Exercise goal: Print this span of the material below exactly: the line with "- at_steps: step", the line with "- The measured", and every line between them, but nothing else.

Supplied information:

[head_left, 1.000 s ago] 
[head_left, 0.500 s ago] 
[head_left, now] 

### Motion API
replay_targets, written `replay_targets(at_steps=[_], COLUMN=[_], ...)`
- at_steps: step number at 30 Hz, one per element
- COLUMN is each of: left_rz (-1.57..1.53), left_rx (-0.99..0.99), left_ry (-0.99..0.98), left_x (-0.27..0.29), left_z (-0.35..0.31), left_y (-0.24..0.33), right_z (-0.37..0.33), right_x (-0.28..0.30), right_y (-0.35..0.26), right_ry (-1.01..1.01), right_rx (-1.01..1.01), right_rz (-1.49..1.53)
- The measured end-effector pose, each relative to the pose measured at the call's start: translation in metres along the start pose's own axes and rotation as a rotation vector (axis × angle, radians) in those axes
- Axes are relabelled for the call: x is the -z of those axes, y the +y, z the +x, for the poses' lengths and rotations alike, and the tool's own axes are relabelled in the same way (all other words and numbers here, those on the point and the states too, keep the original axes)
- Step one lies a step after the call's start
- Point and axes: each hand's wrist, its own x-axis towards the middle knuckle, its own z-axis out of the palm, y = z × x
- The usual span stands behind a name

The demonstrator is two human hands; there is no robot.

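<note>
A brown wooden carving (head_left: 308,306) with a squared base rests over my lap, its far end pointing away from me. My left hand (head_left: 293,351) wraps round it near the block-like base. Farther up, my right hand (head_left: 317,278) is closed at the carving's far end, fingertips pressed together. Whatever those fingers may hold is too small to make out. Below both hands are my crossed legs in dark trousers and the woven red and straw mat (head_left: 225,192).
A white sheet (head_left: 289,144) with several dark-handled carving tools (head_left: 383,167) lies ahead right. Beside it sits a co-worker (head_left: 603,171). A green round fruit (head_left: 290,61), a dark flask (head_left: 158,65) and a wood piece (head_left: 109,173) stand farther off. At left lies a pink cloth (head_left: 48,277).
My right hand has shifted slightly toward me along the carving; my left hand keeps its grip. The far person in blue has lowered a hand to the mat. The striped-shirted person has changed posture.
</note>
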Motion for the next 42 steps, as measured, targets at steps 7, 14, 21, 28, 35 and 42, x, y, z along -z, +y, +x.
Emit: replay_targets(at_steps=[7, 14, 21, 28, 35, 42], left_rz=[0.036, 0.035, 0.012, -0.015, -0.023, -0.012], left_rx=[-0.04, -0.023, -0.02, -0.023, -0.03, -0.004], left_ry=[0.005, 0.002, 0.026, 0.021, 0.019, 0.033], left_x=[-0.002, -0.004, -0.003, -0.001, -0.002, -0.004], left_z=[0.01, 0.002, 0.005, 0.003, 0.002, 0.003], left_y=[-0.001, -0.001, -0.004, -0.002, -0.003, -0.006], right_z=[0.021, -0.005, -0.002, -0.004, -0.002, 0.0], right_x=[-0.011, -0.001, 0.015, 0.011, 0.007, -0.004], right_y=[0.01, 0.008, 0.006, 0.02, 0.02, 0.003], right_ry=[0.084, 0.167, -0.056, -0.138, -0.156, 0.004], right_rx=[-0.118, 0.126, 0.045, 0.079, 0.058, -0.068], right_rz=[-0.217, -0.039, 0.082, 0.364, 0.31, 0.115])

Response box:
- at_steps: step number at 30 Hz, one per element
- COLUMN is each of: left_rz (-1.57..1.53), left_rx (-0.99..0.99), left_ry (-0.99..0.98), left_x (-0.27..0.29), left_z (-0.35..0.31), left_y (-0.24..0.33), right_z (-0.37..0.33), right_x (-0.28..0.30), right_y (-0.35..0.26), right_ry (-1.01..1.01), right_rx (-1.01..1.01), right_rz (-1.49..1.53)
- The measured end-effector pose, each relative to the pose measured at the call's start: translation in metres along the start pose's own axes and rotation as a rotation vector (axis × angle, radians) in those axes

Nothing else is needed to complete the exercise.